Confrontant le lecteur à l'inceste, la pédophilie, la pornographie et au viol,
Héléna est un roman épouvantable (au sens propre du mot), vivement déconseillé aux âmes sensibles.
C'est un roman qui fera date et, après les cent premières pages où il ne se passe pas grand chose, à l'exception d'un chien écrasé et d'une panne dans le circuit de refroidissement d'un moteur … la fuite d'eau déclenche un véritable tsunami et il devient alors impossible de lâcher ce livre épais qui trouble encore mes nuits car l'intrigue est diaboliquement construite et
Jérémy FEL nous emmène de rebondissement en rebondissement dans un déchaînement de désastres, de violences et de vengeances vers le dénouement.
C'est aussi addictif qu'une bouteille d'alcool et à la fin on a le même mal de tête.
Jérémy FEL nous peint une galerie de personnages qui n'est pas manichéenne et le lecteur vit les drames des uns, des unes et des autres, et, in fine, se demande :
• Comment réagir en surprenant son conjoint dans les bras d'une autre ?
• Comment réagir en découvrant un pédophile agressant son enfant ?
• Comment réagir face au violeur de sa soeur ?
• Comment réagir en voyant la racaille incendier sa voiture ?
La frontière entre bons et méchants est très perméable et très éphémère dans ce scénario et c'est une clé de sa réussite.
Mais quelle injustice de voir un enfant innocent payer sa vie durant dans sa chair les crimes de sa mère !
« Les parents boivent, les enfants trinquent » enseigne le dicton populaire
Ce n'est pas seulement un roman noir et deux points méritent, à mon avis, d'être soulignés.
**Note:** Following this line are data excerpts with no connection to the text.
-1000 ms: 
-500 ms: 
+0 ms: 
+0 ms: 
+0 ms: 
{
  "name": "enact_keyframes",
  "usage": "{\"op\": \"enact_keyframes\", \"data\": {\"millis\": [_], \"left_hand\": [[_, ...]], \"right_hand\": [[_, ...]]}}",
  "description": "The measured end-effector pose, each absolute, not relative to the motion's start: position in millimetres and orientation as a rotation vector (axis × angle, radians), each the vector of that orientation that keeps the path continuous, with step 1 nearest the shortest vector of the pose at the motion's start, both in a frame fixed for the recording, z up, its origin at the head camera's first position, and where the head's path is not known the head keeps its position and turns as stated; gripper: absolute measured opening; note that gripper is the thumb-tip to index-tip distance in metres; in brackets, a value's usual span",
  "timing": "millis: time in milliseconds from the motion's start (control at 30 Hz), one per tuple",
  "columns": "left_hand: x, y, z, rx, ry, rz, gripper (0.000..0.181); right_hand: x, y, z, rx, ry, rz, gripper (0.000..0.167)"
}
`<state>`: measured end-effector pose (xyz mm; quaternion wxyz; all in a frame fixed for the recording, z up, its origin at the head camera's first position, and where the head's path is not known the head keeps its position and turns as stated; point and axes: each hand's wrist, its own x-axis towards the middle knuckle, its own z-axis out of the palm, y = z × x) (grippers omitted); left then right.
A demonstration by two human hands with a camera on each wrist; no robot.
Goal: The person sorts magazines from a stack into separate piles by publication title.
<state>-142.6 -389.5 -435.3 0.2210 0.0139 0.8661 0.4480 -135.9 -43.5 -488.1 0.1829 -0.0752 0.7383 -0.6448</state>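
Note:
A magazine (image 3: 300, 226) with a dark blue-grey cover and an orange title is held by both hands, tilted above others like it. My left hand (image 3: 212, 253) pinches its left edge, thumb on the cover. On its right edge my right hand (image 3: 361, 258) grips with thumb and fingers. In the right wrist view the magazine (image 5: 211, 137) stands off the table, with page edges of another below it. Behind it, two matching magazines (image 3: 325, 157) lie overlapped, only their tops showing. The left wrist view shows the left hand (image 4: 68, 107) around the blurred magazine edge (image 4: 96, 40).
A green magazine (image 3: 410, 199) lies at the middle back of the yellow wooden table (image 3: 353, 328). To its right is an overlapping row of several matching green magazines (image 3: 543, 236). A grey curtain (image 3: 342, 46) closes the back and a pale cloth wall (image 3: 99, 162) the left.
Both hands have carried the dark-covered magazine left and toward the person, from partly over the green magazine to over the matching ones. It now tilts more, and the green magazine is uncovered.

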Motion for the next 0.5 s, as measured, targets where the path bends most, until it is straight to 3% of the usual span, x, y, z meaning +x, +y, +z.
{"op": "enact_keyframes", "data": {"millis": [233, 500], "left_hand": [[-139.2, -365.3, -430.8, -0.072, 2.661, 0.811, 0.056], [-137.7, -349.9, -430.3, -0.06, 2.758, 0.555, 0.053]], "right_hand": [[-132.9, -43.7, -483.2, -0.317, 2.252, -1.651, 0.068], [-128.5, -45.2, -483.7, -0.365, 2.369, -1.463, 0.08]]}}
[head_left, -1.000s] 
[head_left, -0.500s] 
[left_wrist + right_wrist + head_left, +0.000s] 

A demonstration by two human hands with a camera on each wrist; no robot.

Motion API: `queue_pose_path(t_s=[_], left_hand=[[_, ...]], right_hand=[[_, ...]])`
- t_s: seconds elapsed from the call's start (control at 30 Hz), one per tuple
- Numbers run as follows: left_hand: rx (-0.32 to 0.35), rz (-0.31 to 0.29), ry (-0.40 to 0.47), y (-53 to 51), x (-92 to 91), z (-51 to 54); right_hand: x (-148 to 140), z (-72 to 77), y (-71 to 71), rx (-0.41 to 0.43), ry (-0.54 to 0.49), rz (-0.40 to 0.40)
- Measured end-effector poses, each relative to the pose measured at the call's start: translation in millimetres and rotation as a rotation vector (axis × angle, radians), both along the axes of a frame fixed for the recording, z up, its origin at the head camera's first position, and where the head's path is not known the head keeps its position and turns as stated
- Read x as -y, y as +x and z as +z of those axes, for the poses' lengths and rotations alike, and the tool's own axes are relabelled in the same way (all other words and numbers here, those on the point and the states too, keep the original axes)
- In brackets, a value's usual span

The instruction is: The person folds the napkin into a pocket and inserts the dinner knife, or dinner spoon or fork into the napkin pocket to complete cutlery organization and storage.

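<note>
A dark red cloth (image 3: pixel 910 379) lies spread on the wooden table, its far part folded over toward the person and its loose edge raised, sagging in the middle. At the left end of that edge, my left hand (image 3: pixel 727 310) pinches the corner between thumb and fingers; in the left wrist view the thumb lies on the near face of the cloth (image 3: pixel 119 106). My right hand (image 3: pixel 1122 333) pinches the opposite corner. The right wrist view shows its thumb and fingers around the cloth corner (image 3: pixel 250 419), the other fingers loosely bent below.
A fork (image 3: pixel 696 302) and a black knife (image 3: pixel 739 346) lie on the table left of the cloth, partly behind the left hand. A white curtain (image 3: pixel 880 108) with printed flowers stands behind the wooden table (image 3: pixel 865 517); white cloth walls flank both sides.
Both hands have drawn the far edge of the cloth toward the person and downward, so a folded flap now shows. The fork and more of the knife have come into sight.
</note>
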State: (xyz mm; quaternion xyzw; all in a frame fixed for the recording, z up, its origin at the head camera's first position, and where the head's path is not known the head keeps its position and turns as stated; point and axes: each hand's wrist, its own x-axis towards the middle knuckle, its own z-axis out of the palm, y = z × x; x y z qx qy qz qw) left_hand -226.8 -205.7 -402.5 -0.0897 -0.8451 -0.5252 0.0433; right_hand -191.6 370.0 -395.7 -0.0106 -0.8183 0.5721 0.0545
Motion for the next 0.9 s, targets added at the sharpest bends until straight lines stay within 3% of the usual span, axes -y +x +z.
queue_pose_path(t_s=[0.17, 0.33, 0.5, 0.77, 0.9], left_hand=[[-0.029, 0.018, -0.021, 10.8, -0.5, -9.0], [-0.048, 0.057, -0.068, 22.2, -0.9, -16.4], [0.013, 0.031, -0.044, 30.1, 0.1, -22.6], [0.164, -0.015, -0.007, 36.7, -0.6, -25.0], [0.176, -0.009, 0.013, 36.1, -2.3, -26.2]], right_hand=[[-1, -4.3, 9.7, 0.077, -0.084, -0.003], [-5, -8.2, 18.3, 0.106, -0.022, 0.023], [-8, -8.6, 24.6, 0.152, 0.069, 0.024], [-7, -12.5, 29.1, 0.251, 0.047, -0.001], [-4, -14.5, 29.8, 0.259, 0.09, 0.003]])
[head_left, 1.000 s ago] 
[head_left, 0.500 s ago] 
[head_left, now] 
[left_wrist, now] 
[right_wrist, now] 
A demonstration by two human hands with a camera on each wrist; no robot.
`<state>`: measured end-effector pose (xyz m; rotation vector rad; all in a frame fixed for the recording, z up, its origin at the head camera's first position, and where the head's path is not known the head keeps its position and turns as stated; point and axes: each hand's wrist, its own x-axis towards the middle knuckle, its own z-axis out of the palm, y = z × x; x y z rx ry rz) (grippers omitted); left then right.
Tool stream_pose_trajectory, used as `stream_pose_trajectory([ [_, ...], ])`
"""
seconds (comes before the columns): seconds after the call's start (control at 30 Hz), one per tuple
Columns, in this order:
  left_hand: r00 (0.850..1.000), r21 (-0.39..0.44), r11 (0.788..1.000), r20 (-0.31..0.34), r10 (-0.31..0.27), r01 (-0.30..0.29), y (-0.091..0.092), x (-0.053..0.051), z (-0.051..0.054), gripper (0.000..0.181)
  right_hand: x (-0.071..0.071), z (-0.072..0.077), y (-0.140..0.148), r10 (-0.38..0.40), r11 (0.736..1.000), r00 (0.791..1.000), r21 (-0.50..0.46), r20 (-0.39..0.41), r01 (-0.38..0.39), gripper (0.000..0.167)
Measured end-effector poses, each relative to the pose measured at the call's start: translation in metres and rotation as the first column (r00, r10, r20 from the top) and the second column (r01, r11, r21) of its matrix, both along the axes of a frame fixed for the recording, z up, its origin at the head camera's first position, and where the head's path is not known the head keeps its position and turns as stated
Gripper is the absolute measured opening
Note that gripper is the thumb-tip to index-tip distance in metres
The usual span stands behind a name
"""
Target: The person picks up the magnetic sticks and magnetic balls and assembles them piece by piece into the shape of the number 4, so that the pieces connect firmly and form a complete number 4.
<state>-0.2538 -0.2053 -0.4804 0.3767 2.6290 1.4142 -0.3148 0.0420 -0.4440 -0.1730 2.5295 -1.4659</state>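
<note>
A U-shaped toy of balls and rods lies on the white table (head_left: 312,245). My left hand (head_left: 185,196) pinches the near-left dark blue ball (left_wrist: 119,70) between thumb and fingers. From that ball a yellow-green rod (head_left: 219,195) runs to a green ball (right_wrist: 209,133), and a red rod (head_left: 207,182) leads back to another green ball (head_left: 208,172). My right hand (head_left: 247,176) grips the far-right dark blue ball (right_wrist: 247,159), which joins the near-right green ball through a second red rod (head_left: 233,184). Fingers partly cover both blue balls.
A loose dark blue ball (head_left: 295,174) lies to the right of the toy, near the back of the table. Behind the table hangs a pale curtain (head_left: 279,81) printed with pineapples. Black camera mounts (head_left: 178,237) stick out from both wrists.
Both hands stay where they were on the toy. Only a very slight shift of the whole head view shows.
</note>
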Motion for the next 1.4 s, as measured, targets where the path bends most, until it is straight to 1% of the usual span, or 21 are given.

L'auteur, dans la filiation d'
Aristote, nous offre une illustration de la théorie de la causalité en reprenant, par une succession d'exemples très brutaux (club de golf), la classique distinction entre cause matérielle, formelle, efficiente et finale que le jury d'un tribunal ayant à juger les prévenus devra prendre en compte pour estimer les responsabilités.
Par ailleurs les personnages, sont « orphelins », dans leurs quasi totalité, et n'ont pas la chance d'avoir ou d'avoir eu, un père et une mère, et donc n'ont pas connu leurs grands parents, n'ont ni tradition familiale ni généalogie claire.
Déracinés, fruits de mère célibataire, nés dans des familles décomposées puis recomposées, élevés dans des familles victimes d'accidents divers (noyade, chasse, accident), ou victimes de parents indignes, ils ont souffert d'une pénurie affective et d'un manque d'éducation qui semble une des raisons pour laquelle, plongés dans un contexte de désordre, ils n'ont que la violence comme issue de secours.
Qu'y a t il de plus important qu'une mère interroge
Jérémy FEL ?
Je prends la liberté de répondre : un père.
Car sans père, pas de repaire, et l'éducation d'un enfant exige la double présence d'un père et d'une mère et nos policiers et les juges pour enfants le constatent hélas chaque jour et pas seulement dans l'Arkansas.
Que nos députés lisent ce magnifique ouvrage avant de se prononcer sur la PMA sans père car vouloir protéger un enfant que l'on a pas su ou pas pu éduquer, c'est hélas trop tard et donc irrémédiable. Respectons la nature.
Jérémy FEL, me semble digne de rejoindre dans nos bibliothèques
Hector MALOT, et
Héléna trouver sa place aux cotés de «
Romain KALBRIS » et «
sans famille », avec une nuance malgré tout, c'est qu'il y a un siècle il fallait travailler pour survivre, se nourrir et gagner sa vie, alors que dans ce roman les rares personnes qui travaillent (camionneur, épicier, policier) sont (à l'exception de la péripatéticienne) présentées sous un jour peu flatteur et cet univers où le fric, la came et l'alcool tombent du ciel m'a semblé très virtuel.
Enfin l'écriture alterne le récit narratif et le brouillard onirique, c'est souvent beau, très beau, mais complexe et parfois incompréhensible !
Merci aux Editions Payot et à Babelio de m'avoir offert ce roman ; je suis impatient de rencontrer son auteur dont l'avenir s'annonce prometteur.